A widow who'd given birth to seven children, Mary Lee, 58, migrated from Ireland to South Australia with a daughter in 1879 to care for a sick son. Lee campaigned passionately for women when they had few rights and poor work conditions. Her campaigns started as ladies secretary of the Social Purity Society, which had the age of consent for girls raised from 12 to 16. She was important in forming the South Australian Women’s Suffrage League in 1888. As secretary, Lee steered campaigns, petitions and deputations. At an 1889 meeting in Adelaide Town Hall on sweated labour, Lee called for women’s trade unions to address long hours and low pay in the clothing and boot trades. Lee was founding secretary of the Working Women’s Trade Union (1890–92). Through the 1890s depression, Lee served on the United Trades and Labour Council's distressed women and children’s committee. In 1896, Lee was appointed the first and only female official visitor to the Lunatic Asylum (1896–1908). Mary Lee’s final years were impoverished but she remained defiant and proud of her achievements.

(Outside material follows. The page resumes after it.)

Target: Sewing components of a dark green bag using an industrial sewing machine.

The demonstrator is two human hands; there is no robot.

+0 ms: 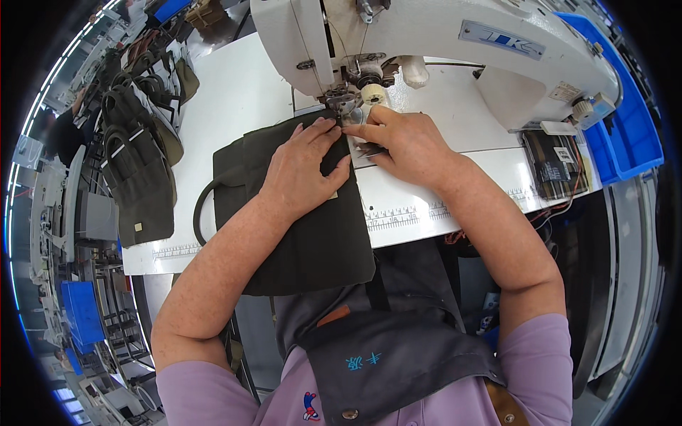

Muriel Matters: actor becomes London activist for women's voting and helping poor children

Muriel Matters, a teenager in 1895 when South Australia achieved the world first of giving women both the right to vote and to stand for election to parliament. Matters went on to take up the fight for those rights in Britain. But, as with South Australian suffragettes, Matters took up wider concerns such as gender equality, access to education, and poverty.  Born in Adelaide’s inner-city Bowden, Matters studied music at Adelaide University but went to London in 1905 to further an acting career.